All of the data below should be returned exactly.

SUPPLIED DATA -
↓↓↓

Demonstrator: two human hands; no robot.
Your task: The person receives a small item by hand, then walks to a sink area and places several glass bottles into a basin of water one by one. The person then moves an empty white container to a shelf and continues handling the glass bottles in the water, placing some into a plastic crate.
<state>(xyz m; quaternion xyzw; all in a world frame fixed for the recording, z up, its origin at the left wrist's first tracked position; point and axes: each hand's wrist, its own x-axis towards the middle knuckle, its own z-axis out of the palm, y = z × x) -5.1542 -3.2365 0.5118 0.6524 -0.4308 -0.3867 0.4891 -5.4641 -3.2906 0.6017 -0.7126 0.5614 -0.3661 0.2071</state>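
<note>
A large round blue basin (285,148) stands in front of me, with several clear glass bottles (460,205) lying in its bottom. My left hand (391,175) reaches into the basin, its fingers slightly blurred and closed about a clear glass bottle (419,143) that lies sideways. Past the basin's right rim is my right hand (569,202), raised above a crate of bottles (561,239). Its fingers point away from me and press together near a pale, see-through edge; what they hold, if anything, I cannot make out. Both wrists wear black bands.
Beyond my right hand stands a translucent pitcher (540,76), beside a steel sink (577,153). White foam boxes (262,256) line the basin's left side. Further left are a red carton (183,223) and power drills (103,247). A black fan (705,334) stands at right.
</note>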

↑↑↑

RESULT OF THIS TASK -
Demonstrator: two human hands; no robot.
Your task: The person receives a small item by hand, then walks to a sink area and places several glass bottles into a basin of water one by one. The person then moves an empty white container to a shelf and continues handling the glass bottles in the water, placing some into a plastic crate.
<state>(xyz m; quaternion xyzw; all in a world frame fixed for the recording, z up, its origin at the left wrist's first tracked position; point and axes: each hand's wrist, its own x-axis towards the middle knuckle, its own z-axis out of the palm, y = z × x) -5.1542 -3.2365 0.5118 0.6524 -0.4308 -0.3867 0.4891 -5.4641 -3.2906 0.6017 -0.7126 0.5614 -0.3661 0.2071</state>
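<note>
A large round blue basin (285,148) stands in front of me, with several clear glass bottles (460,205) lying in its bottom. My left hand (391,175) reaches into the basin, its fingers slightly blurred and closed about a clear glass bottle (419,143) that lies sideways. Past the basin's right rim is my right hand (569,202), raised above a crate of bottles (561,239). Its fingers point away from me and press together near a pale, see-through edge; what they hold, if anything, I cannot make out. Both wrists wear black bands.
Beyond my right hand stands a translucent pitcher (540,76), beside a steel sink (577,153). White foam boxes (262,256) line the basin's left side. Further left are a red carton (183,223) and power drills (103,247). A black fan (705,334) stands at right.
</note>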

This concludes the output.